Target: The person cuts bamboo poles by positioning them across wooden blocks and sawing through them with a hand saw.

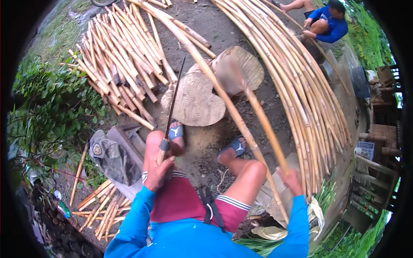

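Observation:
My left hand (pixel 160 173) is closed round the wooden handle of a machete (pixel 173 101), whose long dark blade points up and away from my knee. In my right hand (pixel 291 180) is the near end of a bamboo pole (pixel 266 122). Its far end reaches a blurred brown patch over the round log slab (pixel 250 64), so that end is unclear. A longer, thinner bamboo pole (pixel 234 114) slants between my legs and across the slabs, passing left of my right hand. Nearer me lies a wide wooden slab (pixel 195 101) with a pale cut face.
Cut bamboo pieces (pixel 122 51) are heaped at upper left, shorter ones (pixel 109 210) at lower left. Long bamboo poles (pixel 284 77) lie in a row on the right. Another person (pixel 329 21) sits beyond them, holding a pole. A camouflage cloth (pixel 114 157) lies beside my left leg.

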`<action>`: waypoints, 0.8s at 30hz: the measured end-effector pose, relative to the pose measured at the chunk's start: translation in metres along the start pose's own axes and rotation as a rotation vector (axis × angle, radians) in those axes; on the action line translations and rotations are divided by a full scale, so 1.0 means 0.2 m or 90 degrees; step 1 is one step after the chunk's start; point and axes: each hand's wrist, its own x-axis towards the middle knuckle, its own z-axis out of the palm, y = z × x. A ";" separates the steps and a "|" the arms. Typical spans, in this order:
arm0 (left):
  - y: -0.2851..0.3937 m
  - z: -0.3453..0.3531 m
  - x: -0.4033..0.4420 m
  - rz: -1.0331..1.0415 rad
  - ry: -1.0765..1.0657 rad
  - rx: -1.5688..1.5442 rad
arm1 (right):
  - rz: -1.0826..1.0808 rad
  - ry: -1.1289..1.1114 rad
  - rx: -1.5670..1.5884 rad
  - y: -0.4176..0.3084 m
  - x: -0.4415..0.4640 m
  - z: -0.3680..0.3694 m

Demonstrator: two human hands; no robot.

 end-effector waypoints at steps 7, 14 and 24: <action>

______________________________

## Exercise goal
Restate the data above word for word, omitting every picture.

## Result
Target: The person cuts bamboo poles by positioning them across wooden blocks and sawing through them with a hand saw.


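Observation:
My left hand (pixel 160 173) is closed round the wooden handle of a machete (pixel 173 101), whose long dark blade points up and away from my knee. In my right hand (pixel 291 180) is the near end of a bamboo pole (pixel 266 122). Its far end reaches a blurred brown patch over the round log slab (pixel 250 64), so that end is unclear. A longer, thinner bamboo pole (pixel 234 114) slants between my legs and across the slabs, passing left of my right hand. Nearer me lies a wide wooden slab (pixel 195 101) with a pale cut face.
Cut bamboo pieces (pixel 122 51) are heaped at upper left, shorter ones (pixel 109 210) at lower left. Long bamboo poles (pixel 284 77) lie in a row on the right. Another person (pixel 329 21) sits beyond them, holding a pole. A camouflage cloth (pixel 114 157) lies beside my left leg.
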
`<action>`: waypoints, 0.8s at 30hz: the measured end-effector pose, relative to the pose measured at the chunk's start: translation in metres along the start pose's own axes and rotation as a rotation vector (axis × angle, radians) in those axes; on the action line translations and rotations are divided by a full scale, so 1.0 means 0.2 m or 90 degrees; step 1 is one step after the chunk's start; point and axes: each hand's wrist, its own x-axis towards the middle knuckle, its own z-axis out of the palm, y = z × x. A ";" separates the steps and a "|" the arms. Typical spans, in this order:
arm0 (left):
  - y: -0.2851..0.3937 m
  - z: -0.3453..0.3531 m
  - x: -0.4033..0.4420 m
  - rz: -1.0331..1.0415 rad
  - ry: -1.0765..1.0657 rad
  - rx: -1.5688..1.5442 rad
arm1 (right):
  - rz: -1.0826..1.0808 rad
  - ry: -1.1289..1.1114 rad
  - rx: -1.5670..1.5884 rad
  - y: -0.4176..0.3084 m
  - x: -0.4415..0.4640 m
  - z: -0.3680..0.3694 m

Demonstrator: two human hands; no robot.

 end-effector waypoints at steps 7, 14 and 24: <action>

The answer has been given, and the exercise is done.